## Your task
Copy each line of the data beneath in which the word "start" appears.
::: Raw data
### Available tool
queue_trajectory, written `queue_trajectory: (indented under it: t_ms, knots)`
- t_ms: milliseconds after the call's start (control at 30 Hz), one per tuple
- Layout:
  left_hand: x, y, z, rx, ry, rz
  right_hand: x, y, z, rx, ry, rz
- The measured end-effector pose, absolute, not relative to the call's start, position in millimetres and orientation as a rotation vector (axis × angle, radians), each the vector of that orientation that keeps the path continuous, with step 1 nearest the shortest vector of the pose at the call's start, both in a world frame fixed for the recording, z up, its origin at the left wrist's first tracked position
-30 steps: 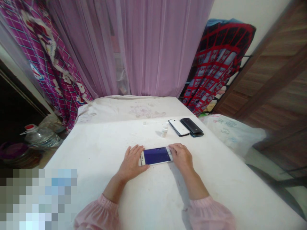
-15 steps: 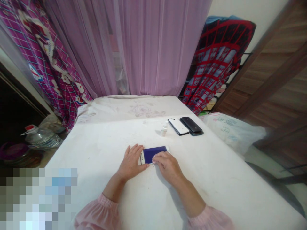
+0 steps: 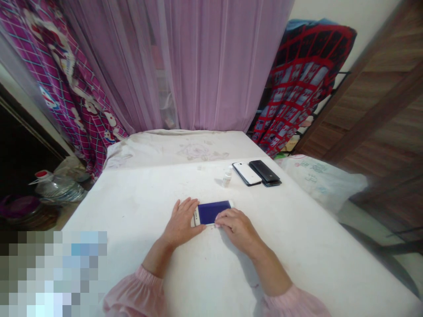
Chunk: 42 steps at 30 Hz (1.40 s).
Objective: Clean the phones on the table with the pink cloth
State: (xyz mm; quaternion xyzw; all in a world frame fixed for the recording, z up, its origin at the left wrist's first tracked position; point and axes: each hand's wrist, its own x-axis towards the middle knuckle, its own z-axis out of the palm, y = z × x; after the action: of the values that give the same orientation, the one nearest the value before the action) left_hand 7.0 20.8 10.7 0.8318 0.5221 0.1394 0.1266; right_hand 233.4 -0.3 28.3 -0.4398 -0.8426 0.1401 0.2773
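A white smartphone (image 3: 211, 212) with a dark blue screen lies flat on the white cloth. My left hand (image 3: 181, 222) holds its left end, thumb along the near edge and fingers by the far edge. Over the screen's near right part, my right hand (image 3: 236, 229) has its fingers pinched together and touching the phone. Something small and pale shows at those fingertips; its kind is too small to tell. Beyond the phone stands a small white bottle (image 3: 227, 178). Right of the bottle lie a white phone (image 3: 247, 173) and a black phone (image 3: 264, 171), each atop another dark one.
A white cloth (image 3: 148, 185) with a faint floral print covers the table. Purple curtains (image 3: 218, 66) hang at the far edge. At the right are a plastic bag (image 3: 324, 180) and a brown slatted panel (image 3: 373, 88). A large water bottle (image 3: 59, 187) stands low at left.
My right hand has slid slightly right along the phone's near edge, uncovering more screen. My left hand and the phone have stayed in place.
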Motion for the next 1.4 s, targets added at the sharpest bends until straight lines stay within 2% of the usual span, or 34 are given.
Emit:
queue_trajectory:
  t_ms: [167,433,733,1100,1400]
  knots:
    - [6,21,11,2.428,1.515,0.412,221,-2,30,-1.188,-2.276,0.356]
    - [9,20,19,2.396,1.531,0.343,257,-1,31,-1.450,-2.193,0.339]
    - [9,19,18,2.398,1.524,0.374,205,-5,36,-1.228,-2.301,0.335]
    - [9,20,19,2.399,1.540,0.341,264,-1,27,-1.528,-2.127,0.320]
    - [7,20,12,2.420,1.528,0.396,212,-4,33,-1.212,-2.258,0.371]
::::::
## Response box
- t_ms: milliseconds after the call's start (control at 30 Hz), one per tuple
- The measured end-effector pose, absolute, not relative to the call's start, position in millimetres and orientation as a rotation vector (axis × angle, radians), each the vector of that orientation that keeps the path continuous, with step 1 nearest the shortest vector of the pose at the call's start, both in a world frame fixed for the recording, z up, its origin at the left wrist's first tracked position

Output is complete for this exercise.